### [EXERCISE INSTRUCTIONS]
Output, word for word, the lines of this listing that fall between the line with "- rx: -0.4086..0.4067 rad" and the line with "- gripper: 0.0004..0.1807", counting both of those lines, and no others.

START SUPPLIED MATERIAL

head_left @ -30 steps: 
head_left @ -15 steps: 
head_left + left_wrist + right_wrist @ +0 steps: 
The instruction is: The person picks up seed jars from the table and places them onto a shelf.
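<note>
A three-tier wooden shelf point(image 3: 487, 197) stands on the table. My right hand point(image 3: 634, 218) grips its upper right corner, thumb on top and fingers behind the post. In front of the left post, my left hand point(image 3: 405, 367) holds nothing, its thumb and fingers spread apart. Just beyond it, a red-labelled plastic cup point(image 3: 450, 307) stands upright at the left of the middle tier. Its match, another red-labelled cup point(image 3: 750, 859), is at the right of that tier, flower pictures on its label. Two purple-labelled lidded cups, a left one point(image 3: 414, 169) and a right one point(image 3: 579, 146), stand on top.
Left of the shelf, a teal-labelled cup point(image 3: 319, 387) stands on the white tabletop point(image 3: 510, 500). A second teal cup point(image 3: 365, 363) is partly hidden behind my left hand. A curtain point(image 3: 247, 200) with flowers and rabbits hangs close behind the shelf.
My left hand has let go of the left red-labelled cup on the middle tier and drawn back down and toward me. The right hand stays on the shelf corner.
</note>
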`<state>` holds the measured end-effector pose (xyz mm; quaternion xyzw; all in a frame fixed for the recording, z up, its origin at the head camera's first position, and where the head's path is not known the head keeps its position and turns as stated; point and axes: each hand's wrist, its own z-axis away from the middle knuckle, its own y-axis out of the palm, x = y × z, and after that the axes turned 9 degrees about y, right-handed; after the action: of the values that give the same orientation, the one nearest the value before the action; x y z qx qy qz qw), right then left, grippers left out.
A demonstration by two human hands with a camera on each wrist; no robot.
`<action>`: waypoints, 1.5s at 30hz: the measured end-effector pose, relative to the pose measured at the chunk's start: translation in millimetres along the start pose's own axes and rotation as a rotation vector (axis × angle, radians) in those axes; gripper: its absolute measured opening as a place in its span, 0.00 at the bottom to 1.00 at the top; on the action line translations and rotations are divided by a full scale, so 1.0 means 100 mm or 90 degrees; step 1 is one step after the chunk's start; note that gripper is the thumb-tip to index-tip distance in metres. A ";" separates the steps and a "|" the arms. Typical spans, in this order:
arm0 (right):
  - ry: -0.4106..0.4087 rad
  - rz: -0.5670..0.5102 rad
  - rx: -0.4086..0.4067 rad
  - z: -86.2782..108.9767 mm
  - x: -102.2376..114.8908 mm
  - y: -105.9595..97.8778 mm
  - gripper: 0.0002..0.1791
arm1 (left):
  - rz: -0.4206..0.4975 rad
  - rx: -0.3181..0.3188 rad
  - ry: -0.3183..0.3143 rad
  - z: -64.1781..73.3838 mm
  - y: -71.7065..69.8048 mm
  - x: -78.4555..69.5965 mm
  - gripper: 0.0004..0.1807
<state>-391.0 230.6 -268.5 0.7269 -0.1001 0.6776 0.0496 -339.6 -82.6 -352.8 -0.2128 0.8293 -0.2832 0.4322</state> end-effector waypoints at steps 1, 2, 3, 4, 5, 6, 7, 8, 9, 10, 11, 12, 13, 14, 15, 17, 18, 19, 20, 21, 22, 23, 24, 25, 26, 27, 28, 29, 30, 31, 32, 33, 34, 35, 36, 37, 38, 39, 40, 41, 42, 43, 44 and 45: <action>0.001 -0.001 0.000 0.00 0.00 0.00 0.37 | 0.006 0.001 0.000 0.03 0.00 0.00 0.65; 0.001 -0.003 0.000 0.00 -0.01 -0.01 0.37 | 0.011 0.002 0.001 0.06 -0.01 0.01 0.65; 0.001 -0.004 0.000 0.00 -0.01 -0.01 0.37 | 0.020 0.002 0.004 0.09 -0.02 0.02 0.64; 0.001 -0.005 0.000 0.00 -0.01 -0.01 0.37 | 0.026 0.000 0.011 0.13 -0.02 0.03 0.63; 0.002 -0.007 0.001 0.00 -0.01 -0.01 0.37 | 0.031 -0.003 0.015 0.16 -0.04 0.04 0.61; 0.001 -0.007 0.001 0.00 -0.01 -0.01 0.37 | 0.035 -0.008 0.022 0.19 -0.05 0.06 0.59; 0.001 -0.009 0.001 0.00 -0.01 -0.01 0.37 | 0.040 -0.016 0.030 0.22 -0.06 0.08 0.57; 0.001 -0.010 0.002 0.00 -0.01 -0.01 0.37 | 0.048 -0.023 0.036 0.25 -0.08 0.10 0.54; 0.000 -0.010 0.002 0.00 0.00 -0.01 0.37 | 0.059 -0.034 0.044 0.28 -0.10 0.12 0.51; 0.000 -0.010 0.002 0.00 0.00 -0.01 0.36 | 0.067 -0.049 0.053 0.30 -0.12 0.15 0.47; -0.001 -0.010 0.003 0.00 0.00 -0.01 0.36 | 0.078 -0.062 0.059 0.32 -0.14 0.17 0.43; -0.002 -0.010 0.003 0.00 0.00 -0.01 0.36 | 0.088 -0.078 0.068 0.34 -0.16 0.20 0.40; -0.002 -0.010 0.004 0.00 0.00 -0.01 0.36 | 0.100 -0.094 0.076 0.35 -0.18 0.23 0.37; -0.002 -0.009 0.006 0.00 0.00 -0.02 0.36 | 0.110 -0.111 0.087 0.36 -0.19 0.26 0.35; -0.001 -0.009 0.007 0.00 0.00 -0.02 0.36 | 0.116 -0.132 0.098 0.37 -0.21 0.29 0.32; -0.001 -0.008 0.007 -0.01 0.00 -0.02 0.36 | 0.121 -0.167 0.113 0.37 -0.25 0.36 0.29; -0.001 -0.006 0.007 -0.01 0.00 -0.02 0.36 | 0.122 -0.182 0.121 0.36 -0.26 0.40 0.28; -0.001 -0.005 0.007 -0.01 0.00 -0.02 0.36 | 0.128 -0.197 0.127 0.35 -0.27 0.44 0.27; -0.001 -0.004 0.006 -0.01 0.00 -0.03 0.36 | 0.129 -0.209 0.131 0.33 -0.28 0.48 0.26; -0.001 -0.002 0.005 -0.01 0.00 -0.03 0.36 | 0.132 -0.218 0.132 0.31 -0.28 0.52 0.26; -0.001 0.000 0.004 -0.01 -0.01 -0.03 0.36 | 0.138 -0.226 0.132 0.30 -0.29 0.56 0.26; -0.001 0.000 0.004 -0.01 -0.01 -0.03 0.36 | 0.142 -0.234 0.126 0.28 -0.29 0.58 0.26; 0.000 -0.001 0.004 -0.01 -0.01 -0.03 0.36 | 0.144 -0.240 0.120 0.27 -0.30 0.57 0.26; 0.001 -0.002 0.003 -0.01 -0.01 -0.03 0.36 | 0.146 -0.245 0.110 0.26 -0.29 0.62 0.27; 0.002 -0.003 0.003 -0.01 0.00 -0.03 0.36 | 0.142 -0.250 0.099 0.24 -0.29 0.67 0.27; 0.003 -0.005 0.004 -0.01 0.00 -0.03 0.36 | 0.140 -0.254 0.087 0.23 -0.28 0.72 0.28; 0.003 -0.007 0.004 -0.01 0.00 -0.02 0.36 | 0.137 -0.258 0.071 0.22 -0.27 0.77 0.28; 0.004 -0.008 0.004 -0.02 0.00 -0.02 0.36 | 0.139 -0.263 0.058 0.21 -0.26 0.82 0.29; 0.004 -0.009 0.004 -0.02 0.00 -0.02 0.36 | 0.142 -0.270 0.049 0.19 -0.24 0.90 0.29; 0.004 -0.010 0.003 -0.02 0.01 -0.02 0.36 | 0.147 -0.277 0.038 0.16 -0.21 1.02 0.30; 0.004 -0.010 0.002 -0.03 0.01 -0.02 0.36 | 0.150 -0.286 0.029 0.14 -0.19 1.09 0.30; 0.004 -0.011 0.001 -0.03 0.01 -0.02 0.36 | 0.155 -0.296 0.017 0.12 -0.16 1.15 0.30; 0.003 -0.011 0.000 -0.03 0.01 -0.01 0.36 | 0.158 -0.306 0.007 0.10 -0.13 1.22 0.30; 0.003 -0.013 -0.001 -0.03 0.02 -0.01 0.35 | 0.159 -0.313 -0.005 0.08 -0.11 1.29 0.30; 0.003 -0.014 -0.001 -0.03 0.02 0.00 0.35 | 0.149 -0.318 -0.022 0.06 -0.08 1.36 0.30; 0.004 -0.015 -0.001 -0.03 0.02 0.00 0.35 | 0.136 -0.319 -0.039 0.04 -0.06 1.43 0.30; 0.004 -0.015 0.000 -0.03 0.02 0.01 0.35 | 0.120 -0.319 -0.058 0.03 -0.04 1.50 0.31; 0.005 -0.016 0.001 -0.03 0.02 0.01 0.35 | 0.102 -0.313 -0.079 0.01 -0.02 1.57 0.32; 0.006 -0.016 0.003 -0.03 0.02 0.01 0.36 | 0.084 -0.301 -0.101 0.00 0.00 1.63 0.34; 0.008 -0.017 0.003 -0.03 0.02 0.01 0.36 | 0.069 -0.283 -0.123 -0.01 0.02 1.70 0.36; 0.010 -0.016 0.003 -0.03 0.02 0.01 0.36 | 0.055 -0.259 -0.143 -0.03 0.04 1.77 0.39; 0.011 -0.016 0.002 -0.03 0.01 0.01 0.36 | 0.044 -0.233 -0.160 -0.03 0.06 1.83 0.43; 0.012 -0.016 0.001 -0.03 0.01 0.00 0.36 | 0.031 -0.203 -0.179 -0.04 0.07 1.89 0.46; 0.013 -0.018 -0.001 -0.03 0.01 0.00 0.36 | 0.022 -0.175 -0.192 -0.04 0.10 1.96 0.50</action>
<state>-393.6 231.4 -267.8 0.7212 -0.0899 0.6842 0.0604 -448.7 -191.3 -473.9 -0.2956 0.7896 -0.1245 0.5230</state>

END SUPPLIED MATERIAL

### [ANSWER FOR THIS EXERCISE]
  - rx: -0.4086..0.4067 rad
  - z: -86.2782..108.9767 mm
  - x: -102.2376..114.8908 mm
  - y: -105.9595..97.8778 mm
  - gripper: 0.0002..0.1791
arm1 (left):
  - rz: -0.4206..0.4975 rad
  - rx: -0.3181..0.3188 rad
  - ry: -0.3183..0.3143 rad
  - z: -64.1781..73.3838 mm
  - y: -71.7065..69.8048 mm
  - x: -78.4555..69.5965 mm
  - gripper: 0.0004..0.1807

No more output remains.